This is written for IT managers at mid-size companies who find themselves dealing with a suspected breach and do not have a dedicated incident response team or a retainer with an IR firm. That is the majority of the organisations we work with. The situation is disorienting, the pressure is immediate, and the decisions made in the first few hours have lasting consequences.
I spent several years doing incident response before moving into offensive security. This is not a comprehensive IR playbook — those exist and are worth having. This is the short version of what matters most in the first 48 hours when you are handling it largely alone.
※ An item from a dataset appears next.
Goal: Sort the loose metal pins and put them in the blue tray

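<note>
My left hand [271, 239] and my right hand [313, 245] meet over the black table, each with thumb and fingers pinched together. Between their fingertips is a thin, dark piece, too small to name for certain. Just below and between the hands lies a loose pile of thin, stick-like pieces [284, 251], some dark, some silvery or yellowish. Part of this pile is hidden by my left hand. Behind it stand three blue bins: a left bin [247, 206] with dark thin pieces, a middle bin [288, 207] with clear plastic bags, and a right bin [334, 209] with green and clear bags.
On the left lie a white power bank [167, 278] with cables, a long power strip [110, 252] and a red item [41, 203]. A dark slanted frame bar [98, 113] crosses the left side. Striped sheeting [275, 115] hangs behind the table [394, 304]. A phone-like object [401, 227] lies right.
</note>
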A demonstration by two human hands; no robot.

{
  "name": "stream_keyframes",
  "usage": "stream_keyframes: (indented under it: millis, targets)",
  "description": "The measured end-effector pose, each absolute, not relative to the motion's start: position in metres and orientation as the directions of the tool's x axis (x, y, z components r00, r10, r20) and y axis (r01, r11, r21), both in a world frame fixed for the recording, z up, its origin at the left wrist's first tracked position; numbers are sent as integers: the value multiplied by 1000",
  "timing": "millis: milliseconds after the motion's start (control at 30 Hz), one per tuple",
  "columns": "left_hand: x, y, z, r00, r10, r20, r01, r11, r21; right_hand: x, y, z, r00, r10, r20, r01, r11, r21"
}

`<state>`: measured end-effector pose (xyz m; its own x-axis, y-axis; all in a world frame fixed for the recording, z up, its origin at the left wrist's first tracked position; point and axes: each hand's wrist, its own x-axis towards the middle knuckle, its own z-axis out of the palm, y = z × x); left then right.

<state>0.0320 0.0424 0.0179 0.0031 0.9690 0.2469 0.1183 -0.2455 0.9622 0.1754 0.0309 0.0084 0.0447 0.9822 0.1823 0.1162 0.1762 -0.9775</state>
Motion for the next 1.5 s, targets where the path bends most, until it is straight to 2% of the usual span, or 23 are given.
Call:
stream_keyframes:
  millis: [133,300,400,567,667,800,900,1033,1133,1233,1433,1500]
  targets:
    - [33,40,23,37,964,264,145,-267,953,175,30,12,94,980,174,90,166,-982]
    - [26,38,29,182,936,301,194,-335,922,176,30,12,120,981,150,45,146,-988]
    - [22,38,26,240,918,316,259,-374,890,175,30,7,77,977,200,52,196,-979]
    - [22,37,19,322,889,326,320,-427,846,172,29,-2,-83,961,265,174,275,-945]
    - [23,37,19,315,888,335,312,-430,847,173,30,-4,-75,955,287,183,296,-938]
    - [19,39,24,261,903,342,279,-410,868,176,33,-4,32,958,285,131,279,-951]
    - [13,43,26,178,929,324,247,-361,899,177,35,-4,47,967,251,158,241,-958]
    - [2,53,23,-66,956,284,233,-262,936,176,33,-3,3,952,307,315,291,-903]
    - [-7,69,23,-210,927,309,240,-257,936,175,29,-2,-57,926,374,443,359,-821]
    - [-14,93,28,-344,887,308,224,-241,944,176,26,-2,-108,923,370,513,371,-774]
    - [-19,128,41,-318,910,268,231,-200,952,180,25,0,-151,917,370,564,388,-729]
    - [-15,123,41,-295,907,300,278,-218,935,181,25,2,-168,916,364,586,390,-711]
The most common mistake in the first hour
Shutting down affected systems immediately, before preserving any logs or evidence. I understand the impulse — you want to stop whatever is happening. But powering off a machine destroys volatile memory, which may contain the only record of what the attacker did and how they got in. If the system is actively exfiltrating data, isolate it from the network rather than shutting it down. If you must shut it down, note the time and document as much as you can about its running state first.
The second common mistake is telling too many people before you have basic facts. Announcement before clarity creates pressure to communicate, speculation travels faster than investigation, and word sometimes reaches the attacker before containment is complete.
Contain before you investigate
Containment first, investigation second. This is the sequence that matters. Containment means: isolate affected systems from the network, reset credentials for accounts that may be compromised, and identify whether the attacker has other footholds. Investigation — understanding exactly what happened — can follow once the immediate bleeding has stopped.
A common failure is spending hours in the first day investigating root cause while the attacker still has active access. How they got in is important, but it is less urgent than whether they are still in.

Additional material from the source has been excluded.